Hence it was a strange feeling to be “winning” a war I wasn’t even fighting. But it was a milestone as it was my step up to being the largest(?) community casting channel. Basically, it feels bad to feel good about beating your friend. Rifkin had nothing but support for me when my stream was killing it and he was still working on StarCraft and was nothing but positive for my success.
I accidentally went to Katowice
One of my big complaints about 2019 was that I didn’t get to do a single WCS event, in my eyes it was a major step backward to not be seen as anything but a potential backup when there were visa and travel issues. I still got to work WESG from Ukraine in 2019, as well as the Katowice B stream online, but not getting re-hired by WCS was one of my talking points when I last posted here, upset with where I was at.
Well while my stream was doing well, I never expected to be invited to cast Katowice 2020 as it wouldn’t make sense to go from casting nothing with the WCS circuit officially to casting the championship, and I wasn’t invited. Until the Monday before the event, I woke up around 11am for my midday cast of TLMC and had an email explaining one of the announced talents couldn’t attend the event and they wanted me to replace him. In Katowice. At a world championship? The biggest event of the StarCraft year? I had to read it about three times before I fell over into my door getting out of bed and jumping up and down by myself in my apartment hallway. I think I squealed a little, no shame would squeal again.
So, on Monday I woke up expecting to cast the B stream, by Wednesday I had a flight to Poland and on Saturday I flew to the biggest career opportunity I might ever get. I would have been terrified about lack of time to prepare, but I honestly felt so confident and positive in my casting and had been covering so many events in January and the start of February already that I felt more ready than I had ever been – it was the perfect time for me to show how much I had improved my casting and myself.
Shout out to Harstem who had been casting with me a bunch during my streams, listening to him co-cast with me helped my game knowledge out majorly and allowed me to talk confidently about build orders, meta choices, deviations players like to play from the standard and all the rest. I think I can whole-heartedly say casting with him a bunch is what allowed me to absolutely slay it at Katowice, and I really think I did. I casted my heart out, I brought the hype and I made people laugh. I knew what I was talking about, and I made sure that the viewers knew that. I came out of the event being happier with myself than I had ever been when casting events in the past.
I can honestly say I wish I could cast like that every day, but I do think that with the online (and more recently studio-only) nature of the last year and a half that I haven’t casted to the same level since then.

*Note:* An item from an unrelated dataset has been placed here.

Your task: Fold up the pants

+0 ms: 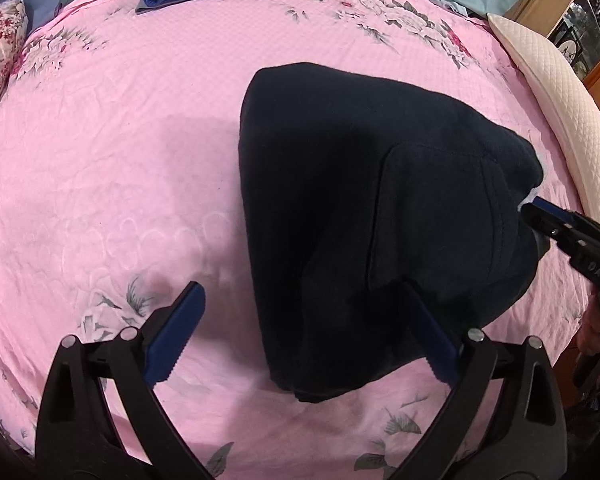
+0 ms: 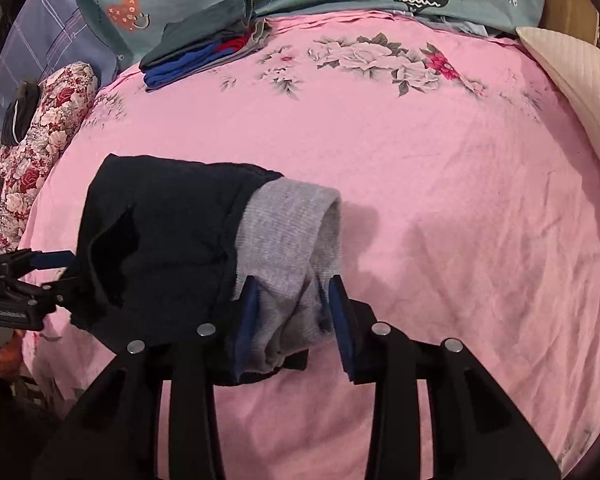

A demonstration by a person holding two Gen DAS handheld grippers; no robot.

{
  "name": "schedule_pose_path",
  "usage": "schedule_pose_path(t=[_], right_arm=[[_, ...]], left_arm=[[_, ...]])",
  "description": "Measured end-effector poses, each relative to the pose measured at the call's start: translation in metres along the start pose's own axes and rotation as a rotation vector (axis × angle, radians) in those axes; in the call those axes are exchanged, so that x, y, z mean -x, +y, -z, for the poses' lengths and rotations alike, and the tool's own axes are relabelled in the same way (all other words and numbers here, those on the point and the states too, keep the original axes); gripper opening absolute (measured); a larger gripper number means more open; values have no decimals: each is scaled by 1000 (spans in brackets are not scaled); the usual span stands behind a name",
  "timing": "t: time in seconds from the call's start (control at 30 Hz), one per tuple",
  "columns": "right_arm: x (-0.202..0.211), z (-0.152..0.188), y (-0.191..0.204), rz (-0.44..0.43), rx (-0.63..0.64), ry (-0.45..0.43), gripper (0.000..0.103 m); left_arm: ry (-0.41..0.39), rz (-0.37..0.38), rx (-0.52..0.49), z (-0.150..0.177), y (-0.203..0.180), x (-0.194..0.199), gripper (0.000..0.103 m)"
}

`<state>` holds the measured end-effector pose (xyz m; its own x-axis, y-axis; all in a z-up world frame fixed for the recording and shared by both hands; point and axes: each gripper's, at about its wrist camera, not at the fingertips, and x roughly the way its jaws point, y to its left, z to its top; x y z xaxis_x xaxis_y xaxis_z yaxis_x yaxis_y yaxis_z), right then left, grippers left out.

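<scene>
At the left edge of the right wrist view a red floral cushion [image 2: 44, 128] is seen, with a small dark object on it that cannot be identified. Behind it, a stack of folded clothes [image 2: 204, 52] lies at the far side of the pink floral bedsheet [image 2: 440, 208]; only its edges show, in grey, blue and red.

The left gripper [image 1: 300, 336] is held wide open over the near edge of the folded dark navy pants [image 1: 360, 216]; its right finger lies against the fabric, its left over bare sheet, and nothing is clamped. The pants rest folded on the sheet, their lower layers hidden beneath the top fold.

The right gripper [image 2: 292, 320] is seen with the grey ribbed waistband [image 2: 292, 232] between its blue pads; the band is bunched between them and appears gripped, though the contact on the right pad is hard to make out. In the left wrist view only its tip is seen at the pants' right end, the rest being cut off.

A white quilted pillow [image 1: 556, 92] is cropped by the right border.
</scene>
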<state>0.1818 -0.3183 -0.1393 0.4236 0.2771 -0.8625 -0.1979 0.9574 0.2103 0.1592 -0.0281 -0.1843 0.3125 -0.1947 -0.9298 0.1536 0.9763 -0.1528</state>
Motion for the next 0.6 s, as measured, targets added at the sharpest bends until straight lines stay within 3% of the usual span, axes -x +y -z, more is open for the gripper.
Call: schedule_pose_path(t=[0.17,0.33,0.6], right_arm=[[39,-17,12,42,13,-76,37],[47,-35,59,-60,145,-129,37],[-4,-51,118,-275,213,-36,37]], left_arm=[[-1,-10,-11,-1,0,-2,101],[1,-6,-12,-3,1,-3,101],[-4,39,13,8,11,-2,101]])
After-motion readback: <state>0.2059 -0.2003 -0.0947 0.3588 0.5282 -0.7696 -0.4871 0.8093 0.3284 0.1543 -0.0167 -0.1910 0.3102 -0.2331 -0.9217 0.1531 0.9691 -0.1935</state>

It’s not a weird thing – casting online has a lot of setbacks and is difficult to bring that same feel to a cast with when you’re casting in the same room and chair you cast weekly $100 events from. Things have picked up with travelling to Sweden for studio work, but I don’t know if it’s the shorter days or just the players being online, I still don’t think I shouted and screamed my StarCraft heart out like I did at Katowice 2020.
The Lockdown Grind
Katowice 2020 was one of the first times COVID really influenced our lives, as it led to the cancelling of a crowd in the venue for the tournament, but obviously this was just the beginning of what has become the new normal over the last two years now. About a month after Katowice England went into lockdown and I was stuck in my apartment with nothing to do but to stream StarCraft.
Lockdown wasn’t easy for a lot of reasons, but the one saving grace was that I could work from home and that it turns out if everybody is locked in their houses around the world and there are no other sports or live events happening, online tournaments are probably going to do very well. My stream boomed to insane heights – peaking toward 10,000 viewers at points. It’s again a very weird feeling looking back – there have been times before when I thought “is this my peak?” when things had stagnated and before things picked up again, but when I look back now, I really do think that this was a time in my streaming career that will never be replicated.

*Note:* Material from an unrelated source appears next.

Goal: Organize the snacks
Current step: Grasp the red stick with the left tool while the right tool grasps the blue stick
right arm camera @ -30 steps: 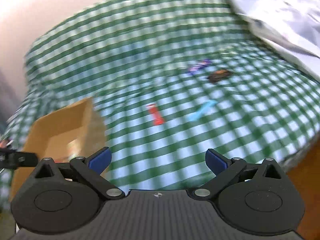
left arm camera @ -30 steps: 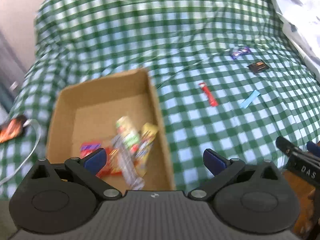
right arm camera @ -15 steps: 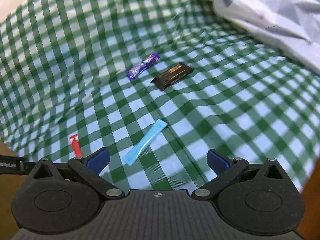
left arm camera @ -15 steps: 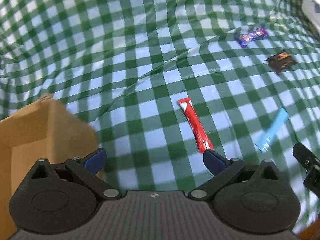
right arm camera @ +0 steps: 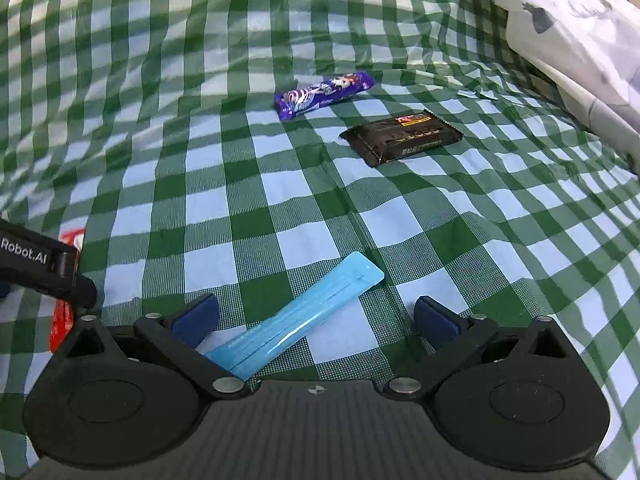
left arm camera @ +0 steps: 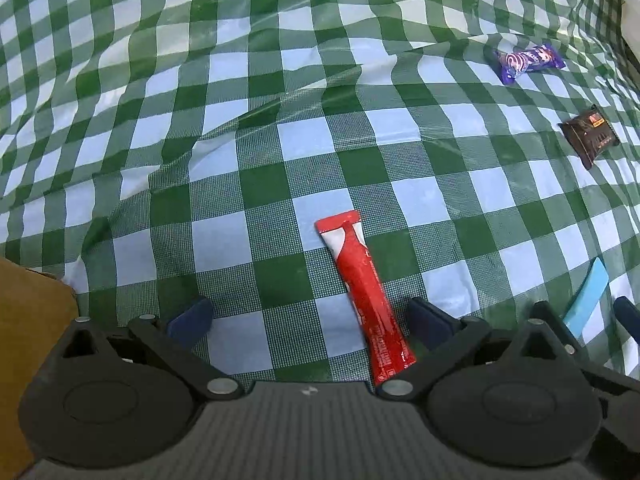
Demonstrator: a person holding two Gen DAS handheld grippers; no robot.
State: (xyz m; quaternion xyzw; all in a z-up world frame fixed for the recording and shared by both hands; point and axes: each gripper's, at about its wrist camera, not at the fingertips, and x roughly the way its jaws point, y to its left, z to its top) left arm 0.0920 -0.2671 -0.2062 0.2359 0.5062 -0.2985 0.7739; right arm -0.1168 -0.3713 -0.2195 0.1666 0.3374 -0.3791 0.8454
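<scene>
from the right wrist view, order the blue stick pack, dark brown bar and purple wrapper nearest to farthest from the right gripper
1. blue stick pack: lying between the open fingers of the right gripper, slanted toward the left one.
2. dark brown bar: farther ahead, slightly right.
3. purple wrapper: farthest, just beyond and left of the bar.

A home setting, probably a dining area: a bench draped in a wrinkled green-and-white checked plastic tablecloth (right arm camera: 248,184), a crumpled white printed fabric (right arm camera: 568,36) heaped at its far right edge, and a cardboard box (left arm camera: 28,320) at the near left.
</scene>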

You can’t just recreate the situation that happened back then – and I don’t think I could put in the time again as I really went overboard on streaming. A few stats from March-July of 2019, 2020 and 2021 for comparisons of how big this boom in viewership turned out to be:
Stat – 2019 / 2020 / 2021
Time streamed – 407 hours / 858 hours / 678 hours
Avg. Viewers – 950 / 2420 / 1675
Max Viewers – 4.7k / 9.6k / 5.6k
Follows – 4.7k / 24k / 7.8k
For some clarity, we also had a DreamHack during this time period of 2021, which is three weeks of me not streaming properly that wasn’t present during 2020.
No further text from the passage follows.